Could you give back the listing below exactly, every line included?

*The data*
┌──

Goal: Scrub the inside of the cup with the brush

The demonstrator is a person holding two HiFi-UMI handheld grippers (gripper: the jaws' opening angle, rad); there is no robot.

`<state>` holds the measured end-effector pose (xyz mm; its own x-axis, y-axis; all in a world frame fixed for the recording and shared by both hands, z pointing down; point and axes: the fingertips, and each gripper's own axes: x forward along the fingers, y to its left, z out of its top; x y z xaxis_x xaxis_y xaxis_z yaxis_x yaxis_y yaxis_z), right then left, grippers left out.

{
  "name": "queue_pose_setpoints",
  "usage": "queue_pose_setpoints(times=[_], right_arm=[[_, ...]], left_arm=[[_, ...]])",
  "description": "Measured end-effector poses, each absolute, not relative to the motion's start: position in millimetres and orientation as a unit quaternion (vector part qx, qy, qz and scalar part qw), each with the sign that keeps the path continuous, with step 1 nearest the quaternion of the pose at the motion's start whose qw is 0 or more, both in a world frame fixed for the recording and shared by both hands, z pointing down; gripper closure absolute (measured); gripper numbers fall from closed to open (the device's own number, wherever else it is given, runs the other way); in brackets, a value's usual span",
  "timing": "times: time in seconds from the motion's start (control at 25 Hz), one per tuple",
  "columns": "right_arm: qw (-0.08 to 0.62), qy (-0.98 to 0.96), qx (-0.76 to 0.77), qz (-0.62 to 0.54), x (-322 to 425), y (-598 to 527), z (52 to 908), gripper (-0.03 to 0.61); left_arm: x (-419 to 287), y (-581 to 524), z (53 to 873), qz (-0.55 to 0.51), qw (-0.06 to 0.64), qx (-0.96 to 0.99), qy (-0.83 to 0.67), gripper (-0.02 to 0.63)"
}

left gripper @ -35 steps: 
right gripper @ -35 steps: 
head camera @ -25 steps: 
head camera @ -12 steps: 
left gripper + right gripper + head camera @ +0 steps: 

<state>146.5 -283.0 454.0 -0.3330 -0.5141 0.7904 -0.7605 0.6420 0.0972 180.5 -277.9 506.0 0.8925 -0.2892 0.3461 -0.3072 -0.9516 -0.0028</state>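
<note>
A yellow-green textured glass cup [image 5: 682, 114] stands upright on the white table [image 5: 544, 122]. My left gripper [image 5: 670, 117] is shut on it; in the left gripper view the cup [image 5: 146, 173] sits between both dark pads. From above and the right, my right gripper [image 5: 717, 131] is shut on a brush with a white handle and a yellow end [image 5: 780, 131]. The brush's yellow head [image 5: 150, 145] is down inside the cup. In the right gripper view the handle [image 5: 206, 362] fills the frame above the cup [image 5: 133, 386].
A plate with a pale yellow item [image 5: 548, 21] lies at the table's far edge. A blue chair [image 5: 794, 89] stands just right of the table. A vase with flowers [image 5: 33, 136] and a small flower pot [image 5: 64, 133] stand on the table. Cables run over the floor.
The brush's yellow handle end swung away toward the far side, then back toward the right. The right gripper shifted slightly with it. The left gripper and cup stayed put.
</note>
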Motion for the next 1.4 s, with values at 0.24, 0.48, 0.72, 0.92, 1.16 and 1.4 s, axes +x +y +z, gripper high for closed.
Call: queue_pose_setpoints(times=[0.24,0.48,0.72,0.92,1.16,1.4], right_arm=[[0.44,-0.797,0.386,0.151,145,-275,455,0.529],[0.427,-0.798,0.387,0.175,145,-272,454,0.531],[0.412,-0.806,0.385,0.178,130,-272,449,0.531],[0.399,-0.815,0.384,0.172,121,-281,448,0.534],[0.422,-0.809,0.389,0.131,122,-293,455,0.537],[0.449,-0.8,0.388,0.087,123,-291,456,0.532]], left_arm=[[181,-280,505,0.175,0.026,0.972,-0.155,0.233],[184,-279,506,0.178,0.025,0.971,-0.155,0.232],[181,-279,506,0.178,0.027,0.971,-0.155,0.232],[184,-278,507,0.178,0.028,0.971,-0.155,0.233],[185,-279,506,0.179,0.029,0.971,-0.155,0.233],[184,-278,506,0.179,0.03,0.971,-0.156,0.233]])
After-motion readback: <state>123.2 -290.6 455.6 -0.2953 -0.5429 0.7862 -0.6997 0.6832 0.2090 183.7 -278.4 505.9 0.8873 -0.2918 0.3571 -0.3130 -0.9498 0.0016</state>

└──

*Solution*
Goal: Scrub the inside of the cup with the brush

The demonstrator is a person holding two HiFi-UMI handheld grippers (gripper: the jaws' opening angle, rad); there is no robot.

`<state>` holds the measured end-effector pose (xyz mm; its own x-axis, y-axis; all in a world frame fixed for the recording and shared by both hands, z pointing down; point and axes: the fingertips, and each gripper's own axes: x forward along the fingers, y to its left, z out of its top; x y z xaxis_x xaxis_y xaxis_z yaxis_x yaxis_y yaxis_z), right then left, grippers left out.

{
  "name": "queue_pose_setpoints",
  "usage": "queue_pose_setpoints(times=[_], right_arm=[[_, ...]], left_arm=[[_, ...]])",
  "description": "Measured end-effector poses, each absolute, not relative to the motion's start: position in millimetres and orientation as a unit quaternion (vector part qx, qy, qz and scalar part qw), each with the sign that keeps the path continuous, with step 1 nearest the quaternion of the pose at the motion's start whose qw is 0 or more, both in a world frame fixed for the recording and shared by both hands, z pointing down; gripper closure absolute (measured); gripper numbers fall from closed to open (the device's own number, wherever else it is given, runs the other way); in brackets, a value's usual span",
  "timing": "times: time in seconds from the motion's start (control at 25 Hz), one per tuple",
  "columns": "right_arm: qw (-0.08 to 0.62), qy (-0.98 to 0.96), qx (-0.76 to 0.77), qz (-0.62 to 0.54), x (-322 to 425), y (-598 to 527), z (52 to 908), gripper (-0.03 to 0.61); left_arm: x (-419 to 287), y (-581 to 524), z (53 to 873), qz (-0.55 to 0.51), qw (-0.06 to 0.64), qx (-0.96 to 0.99), qy (-0.83 to 0.67), gripper (-0.02 to 0.63)"
}

left gripper @ -35 steps: 
right gripper @ -35 steps: 
head camera @ -25 steps: 
head camera @ -12 steps: 
left gripper + right gripper + head camera @ +0 steps: 

<state>146.5 -283.0 454.0 -0.3330 -0.5141 0.7904 -0.7605 0.6420 0.0972 180.5 -277.9 506.0 0.8925 -0.2892 0.3461 -0.3072 -0.9516 -0.0028</state>
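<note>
A yellow-green textured glass cup [image 5: 682, 114] stands upright on the white table [image 5: 544, 122]. My left gripper [image 5: 670, 117] is shut on it; in the left gripper view the cup [image 5: 146, 173] sits between both dark pads. From above and the right, my right gripper [image 5: 717, 131] is shut on a brush with a white handle and a yellow end [image 5: 780, 131]. The brush's yellow head [image 5: 150, 145] is down inside the cup. In the right gripper view the handle [image 5: 206, 362] fills the frame above the cup [image 5: 133, 386].
A plate with a pale yellow item [image 5: 548, 21] lies at the table's far edge. A blue chair [image 5: 794, 89] stands just right of the table. A vase with flowers [image 5: 33, 136] and a small flower pot [image 5: 64, 133] stand on the table. Cables run over the floor.
The brush's yellow handle end swung away toward the far side, then back toward the right. The right gripper shifted slightly with it. The left gripper and cup stayed put.
</note>
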Motion for the next 1.4 s, with values at 0.24, 0.48, 0.72, 0.92, 1.16 and 1.4 s, axes +x +y +z, gripper high for closed.
Call: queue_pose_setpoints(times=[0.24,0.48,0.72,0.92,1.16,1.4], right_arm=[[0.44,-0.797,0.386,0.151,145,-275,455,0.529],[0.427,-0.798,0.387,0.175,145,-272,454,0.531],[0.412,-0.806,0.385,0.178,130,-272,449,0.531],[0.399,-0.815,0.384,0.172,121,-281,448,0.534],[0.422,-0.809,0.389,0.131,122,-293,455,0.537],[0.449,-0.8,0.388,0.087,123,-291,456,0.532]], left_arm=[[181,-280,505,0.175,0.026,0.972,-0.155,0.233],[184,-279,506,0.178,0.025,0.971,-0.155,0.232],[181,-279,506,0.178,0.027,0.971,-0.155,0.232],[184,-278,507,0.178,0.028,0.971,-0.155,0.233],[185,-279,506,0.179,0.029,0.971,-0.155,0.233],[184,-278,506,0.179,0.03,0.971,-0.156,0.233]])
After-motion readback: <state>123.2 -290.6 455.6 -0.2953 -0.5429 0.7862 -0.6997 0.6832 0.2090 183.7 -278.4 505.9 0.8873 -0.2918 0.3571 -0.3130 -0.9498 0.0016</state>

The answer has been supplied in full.